Aenea se volvió hacia mí y se cruzó de brazos.
—¿Dejando su ropa? ¿Y sus ordenadores, comlogs, diarios íntimos, holos familiares... todas sus chucherías personales?
—¿Y en ningún lado dice qué sucedió? ¿No hay comentarios finales en los diarios? ¿No hay cámaras de vigilancia ni frenéticas anotaciones de último momento en los comlogs?
—No. Al principio era reacia a meterme en los comlogs privados, pero ahora he examinado docenas. Durante la última semana había las noticias habituales sobre los combates cercanos. La Gran Muralla estaba a menos de un año-luz de distancia y las naves de Pax estaban llenando el sistema. No descendían con frecuencia en el planeta, pero era evidente que Hebrón tendría que unirse al Protectorado de Pax cuando todo hubiera terminado. Entonces hubo algunas emisiones finales sobre éxters irrumpiendo por las líneas. Luego nada. Sospechábamos que Pax había evacuado a toda la población y luego los éxters avanzaron, pero no había noticias de la evacuación en los holos de noticias, ni en las anotaciones de ordenador, ni en ninguna parte. Es como si la gente hubiera desaparecido. —Aenea se frotó los brazos—. Tengo algunos discos de noticiarios, si quieres verlos.
—Quizá más tarde —dije. Estaba muy cansado.
—A. Bettik regresará por la mañana —dijo Aenea, subiéndome la manta hasta la barbilla. Más allá de las ventanas el sol se había puesto pero los cerros relucían literalmente con la luz almacenada. Era un efecto crepuscular de las piedras de este mundo, y uno nunca se cansaba de mirarlo. Pero en ese momento no podía mantener los ojos abiertos.

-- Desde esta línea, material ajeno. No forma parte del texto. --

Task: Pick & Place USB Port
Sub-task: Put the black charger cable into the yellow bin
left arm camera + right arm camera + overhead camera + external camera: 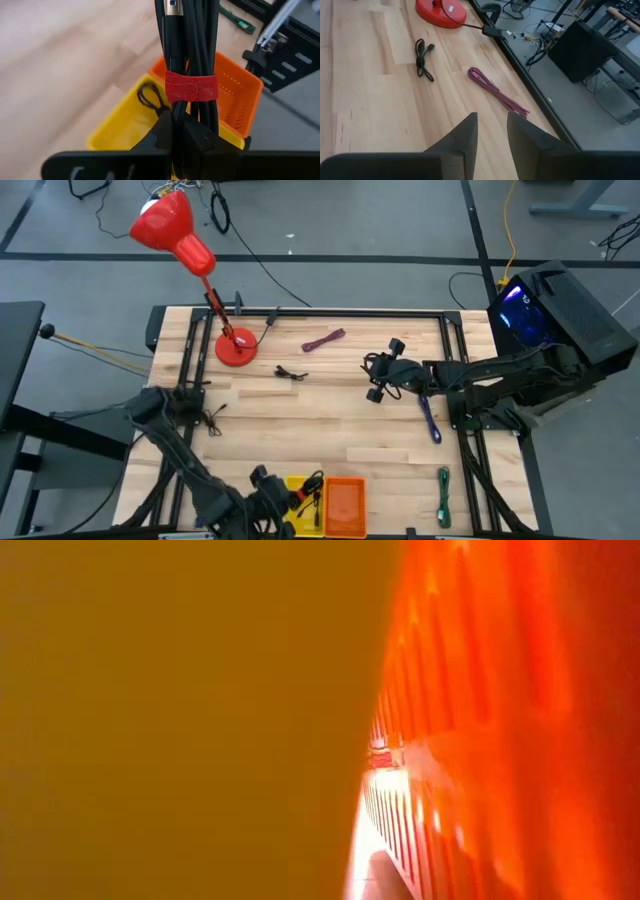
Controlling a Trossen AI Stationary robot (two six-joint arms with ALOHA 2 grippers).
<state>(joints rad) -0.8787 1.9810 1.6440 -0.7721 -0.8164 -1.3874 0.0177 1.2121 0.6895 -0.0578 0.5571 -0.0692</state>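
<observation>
My left gripper (176,142) is shut on a bundle of black cable (190,45) bound with a red strap (191,87). It hangs over the yellow bin (117,125) that stands against the orange bin (240,95) at the table's near edge. Another small black cable (150,96) lies inside the yellow bin. In the high view the left gripper (272,492) sits just left of the yellow bin (297,482). My right gripper (383,376) is open and empty above the table's middle right, with its fingers (465,132) over bare wood. My left gripper pinches the black cable bundle between its two fingers, just behind the red strap (185,102). The bundle runs on along the fingers, past their tips, and is lifted clear above the yellow bin. The fingers themselves hide the pads' exact place on the strands.
A maroon cable (496,92), a small black cable (422,59) and the red lamp's base (440,10) lie toward the far edge. A blue cable (430,418) and a green cable (443,496) lie on the right, and a black cable (212,417) on the left. The bins' walls (470,720) block the low view.
</observation>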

—¿Tienes la escopeta? —murmuré—. ¿El rifle de plasma? Bettik se ha ido... estamos solos...
—Están en la balsa —dijo Aenea—. Ahora, a dormir.
El primer día que estuve plenamente consciente traté de darles las gracias por haberme salvado la vida. Fueron renuentes.
—¿Cómo me encontrasteis? —pregunté.
—No fue difícil —dijo la niña—. Dejaste el micrófono abierto hasta que el oficial de Pax lo rompió de una puñalada. Lo oímos todo. Y te veíamos por los binoculares.
—No tendríais que haber dejado la balsa. Fue demasiado peligroso.
—No tanto, M. Endymion —dijo A. Bettik—. Además de preparar el ancla, que redujo notablemente la velocidad de la balsa, M. Aenea tuvo la idea de sujetar una cuerda a un tronco para que ésta se arrastrara detrás de la balsa casi cien metros. Si no alcanzábamos la balsa, estábamos seguros de poder llevarte hasta la cuerda antes de que se pusiera fuera de nuestro alcance. Y así fue, como lo demuestran los hechos.
Sacudí la cabeza.
—Aun así fue estúpido.
—No hay de qué —dijo la niña.
El décimo día traté de ponerme de pie. Fue una victoria breve, pero victoria al fin.